Everything you need to know about teeth

Healthy teeth are really important for our overall health. They help us to smile and speak and bite and chew the food we need to sustain ourselves. It's important to understand the different types of teeth you have throughout your life.

Milk teeth

Milk teeth are the first teeth we get as babies. These teeth start developing before a baby is born and will normally start to come through when an infant is between 6 and 12 months old.

By the time a child reaches 3 years of age it they can expect to have a full set of 20 milk teeth. They will keep this set for another few years and keeping these teeth healthy and clean will help them to eat, talk and avoid problems when the adult teeth grow in.

When a child reaches the ages of between 5 and 6 their milk teeth should start to gradually fall out with adult teeth growing in shortly after.

Read more about caring for your baby's first teeth and teething

Adult teeth

People can expect that between the ages of 12 and 14 a child will have lost all of their baby teeth and these will have now been replaced by a full set of adult teeth.

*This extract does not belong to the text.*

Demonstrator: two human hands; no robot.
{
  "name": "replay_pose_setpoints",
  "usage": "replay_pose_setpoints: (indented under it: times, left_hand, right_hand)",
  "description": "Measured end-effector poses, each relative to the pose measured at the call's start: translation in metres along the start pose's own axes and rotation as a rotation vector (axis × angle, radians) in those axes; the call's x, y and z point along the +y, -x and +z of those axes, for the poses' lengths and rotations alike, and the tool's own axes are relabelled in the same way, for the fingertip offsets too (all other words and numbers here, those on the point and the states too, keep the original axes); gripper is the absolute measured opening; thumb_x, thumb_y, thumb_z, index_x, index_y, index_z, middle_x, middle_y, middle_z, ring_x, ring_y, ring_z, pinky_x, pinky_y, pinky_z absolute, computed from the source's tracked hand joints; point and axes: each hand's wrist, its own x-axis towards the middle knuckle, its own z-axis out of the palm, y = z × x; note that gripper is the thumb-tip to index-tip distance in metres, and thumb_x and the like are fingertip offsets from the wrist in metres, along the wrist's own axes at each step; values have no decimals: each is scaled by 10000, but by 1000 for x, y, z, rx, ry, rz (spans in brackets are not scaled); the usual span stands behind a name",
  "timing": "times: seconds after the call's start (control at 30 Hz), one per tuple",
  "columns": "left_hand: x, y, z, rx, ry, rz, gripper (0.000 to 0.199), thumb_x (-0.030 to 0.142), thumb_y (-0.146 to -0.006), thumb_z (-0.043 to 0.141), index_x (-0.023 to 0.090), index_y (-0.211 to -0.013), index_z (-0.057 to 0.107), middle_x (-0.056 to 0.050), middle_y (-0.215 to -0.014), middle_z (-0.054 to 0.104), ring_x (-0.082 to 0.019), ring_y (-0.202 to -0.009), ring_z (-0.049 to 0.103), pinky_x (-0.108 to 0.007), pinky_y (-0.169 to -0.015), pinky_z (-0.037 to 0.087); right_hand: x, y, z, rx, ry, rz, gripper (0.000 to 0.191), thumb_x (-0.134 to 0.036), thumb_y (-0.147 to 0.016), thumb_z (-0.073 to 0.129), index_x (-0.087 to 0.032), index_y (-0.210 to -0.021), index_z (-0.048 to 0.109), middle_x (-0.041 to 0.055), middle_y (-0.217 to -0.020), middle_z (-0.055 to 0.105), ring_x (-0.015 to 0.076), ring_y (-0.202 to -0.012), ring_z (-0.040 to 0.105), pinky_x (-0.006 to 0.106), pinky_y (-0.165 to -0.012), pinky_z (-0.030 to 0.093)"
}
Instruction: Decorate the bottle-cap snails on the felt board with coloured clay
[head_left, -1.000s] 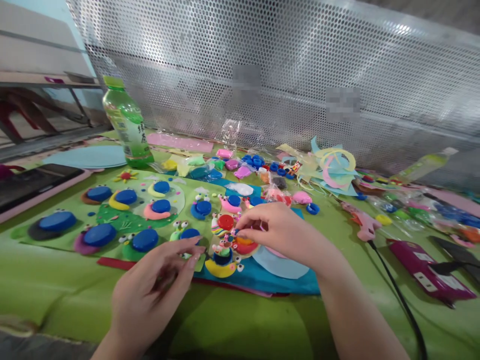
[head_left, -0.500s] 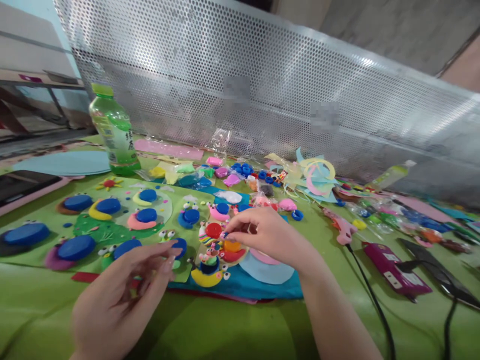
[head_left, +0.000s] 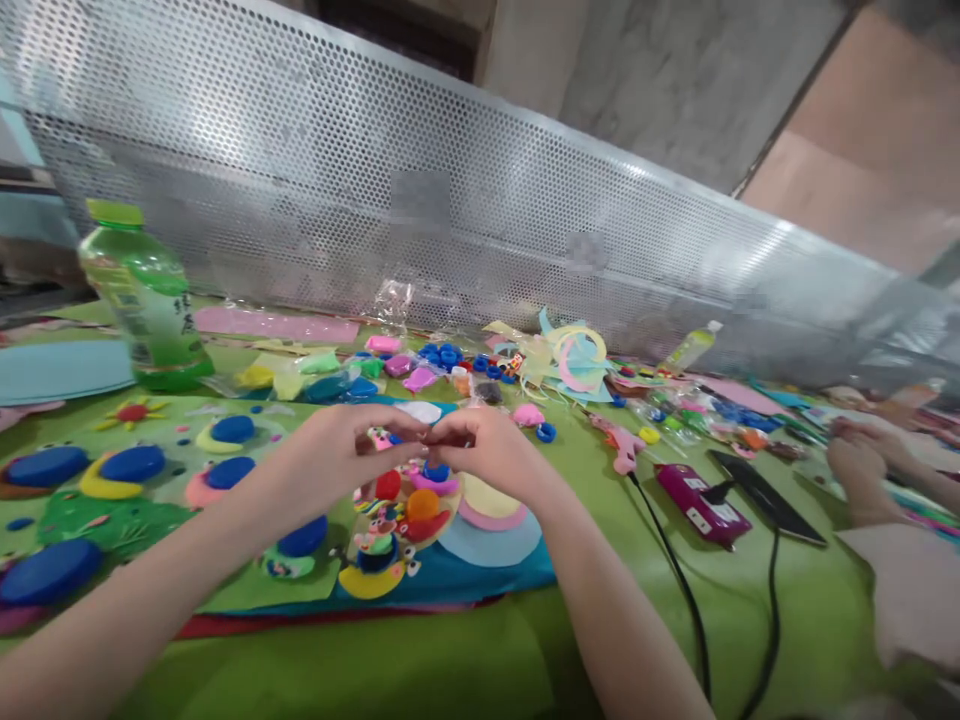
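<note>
My left hand point(head_left: 341, 450) and right hand point(head_left: 487, 450) meet at mid-frame, fingers point(head_left: 409, 428) pinched tip to tip over the clay snail craft point(head_left: 397, 510) on the green bench point(head_left: 450, 660); I cannot tell what, if anything, they grip. A green bottle point(head_left: 142, 300) stands upper left, a pink glue gun point(head_left: 619, 448) to the right.

A cluster of clay snails point(head_left: 401, 515) with bottle-cap shells in red, orange, blue and pink is laid on a round card near the middle of the table. A tiny piece, too small to identify, is pinched above it.
</note>
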Motion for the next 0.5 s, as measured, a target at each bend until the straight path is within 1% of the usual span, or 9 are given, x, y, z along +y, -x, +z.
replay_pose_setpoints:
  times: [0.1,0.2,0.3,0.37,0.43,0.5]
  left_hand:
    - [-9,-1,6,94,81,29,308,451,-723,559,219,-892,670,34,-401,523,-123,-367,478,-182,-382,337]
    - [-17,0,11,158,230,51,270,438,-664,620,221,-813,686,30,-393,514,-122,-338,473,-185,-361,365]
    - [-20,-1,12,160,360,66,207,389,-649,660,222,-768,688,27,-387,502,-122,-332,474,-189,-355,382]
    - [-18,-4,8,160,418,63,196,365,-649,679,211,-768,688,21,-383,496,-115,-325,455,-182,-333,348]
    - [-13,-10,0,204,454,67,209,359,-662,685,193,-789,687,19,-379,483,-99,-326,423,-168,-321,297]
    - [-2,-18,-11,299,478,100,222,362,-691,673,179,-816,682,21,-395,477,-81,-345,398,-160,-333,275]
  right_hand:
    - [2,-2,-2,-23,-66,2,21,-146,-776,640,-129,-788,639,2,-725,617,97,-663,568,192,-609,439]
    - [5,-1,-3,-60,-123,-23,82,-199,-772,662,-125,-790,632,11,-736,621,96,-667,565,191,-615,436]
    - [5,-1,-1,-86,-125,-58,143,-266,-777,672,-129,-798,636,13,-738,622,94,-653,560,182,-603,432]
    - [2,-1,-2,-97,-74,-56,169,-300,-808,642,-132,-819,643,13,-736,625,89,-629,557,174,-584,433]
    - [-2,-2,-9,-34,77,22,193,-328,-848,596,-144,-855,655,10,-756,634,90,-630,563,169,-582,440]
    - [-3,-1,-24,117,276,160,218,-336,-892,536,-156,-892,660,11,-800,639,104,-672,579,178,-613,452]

A full set of adult teeth will amount to 32 teeth in total. This includes the wisdom teeth, which grow in at the back of the mouth. These normally grow in much later and can be expected between the ages of 17 and 21. For some people wisdom teeth don't grow in at all. Your dentist will be able to offer advice on wisdom teeth and may be able to advise you, through X-rays, on the progress of your wisdom teeth.

On occasion some people have problems when their wisdom teeth start to come through. This can be down to positioning, space in the mouth or the direction they are growing in. Problems with the wisdom teeth can lead to pain and more serious problems and on occasion they will have to be removed.

Removal of wisdom teeth will depend on the positioning in the mouth. Sometimes removal can take place in your usual dental practice with only local anaesthetic, however some people may need to have them removed in hospital under general anaesthetic.

The different types of teeth

  • Incisors are used for chopping and cutting food into small chunks, these are your front teeth and you have 4 on the bottom and 4 on the top.
  • Canine teeth help you to tear chewy food such as meat. You have 2 of these in the top jaw and 2 in the bottom jaw and they are positioned next to your incisors.
  • Premolars are positioned next to your canine teeth. A full set of adult teeth will normally contain eight premolars with 4 on the top and 4 on the bottom row of teeth. We rely on these teeth for grinding and crushing chunks of food. These teeth are bigger and wider with a flat surface area on the bottom unlike your narrow and sharp front teeth.

Molars grow in at the back of your mouth and a full set of adult teeth should have 8 in total with 4 on the top and 4 on the bottom jaw. These teeth are your strongest and we rely on these teeth to grind our food so it's safe to swallow.

Find more on looking after your teeth in our teeth cleaning guide

The parts of our teeth

  • The crown is the part of the tooth which is visible to you above the gum line.
  • The enamel covers the crown and is hard and shiny, in fact enamel is the hardest material present in the body and acts to protect the sensitive inner parts of the tooth.
  • The dentine makes up most of the tooth and protects the inner part called the pulp.
  • The pulp collects each tooth's blood supply and nerve endings, a strong blood supply keeps the tooth alive and healthy and the nerve endings help to send messages to your brain alerting you to the temperature of your food or if the tooth is damaged or decayed.
  • The cementum covers and protects the root of the tooth, which also hosts the pulp.
  • The periodontal fibres connect the tooth to the jawbone.